TASK OBJECTIVE: Search the material for the word "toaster" and report each line where it turns up.

DATA BLOCK:
- - -

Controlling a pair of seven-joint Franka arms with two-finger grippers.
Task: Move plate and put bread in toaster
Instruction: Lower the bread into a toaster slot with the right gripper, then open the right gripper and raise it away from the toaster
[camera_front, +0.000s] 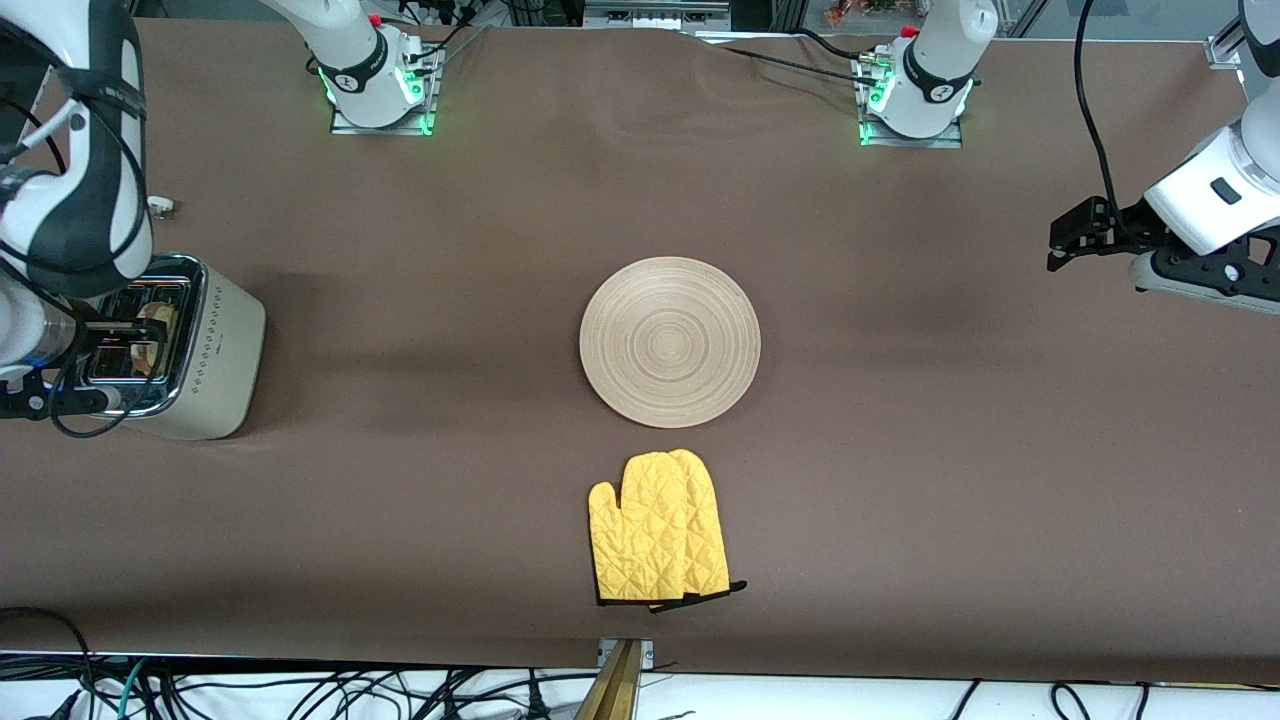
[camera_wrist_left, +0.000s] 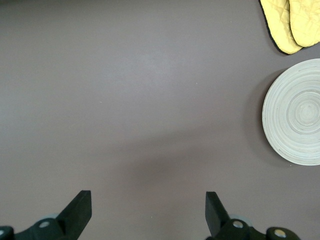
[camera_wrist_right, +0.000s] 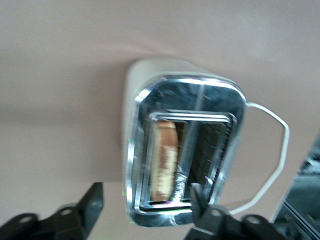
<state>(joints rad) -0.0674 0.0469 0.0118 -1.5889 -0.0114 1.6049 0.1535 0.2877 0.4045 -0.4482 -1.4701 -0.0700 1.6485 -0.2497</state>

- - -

SOLUTION BELOW:
Task: Move plate and put bread in toaster
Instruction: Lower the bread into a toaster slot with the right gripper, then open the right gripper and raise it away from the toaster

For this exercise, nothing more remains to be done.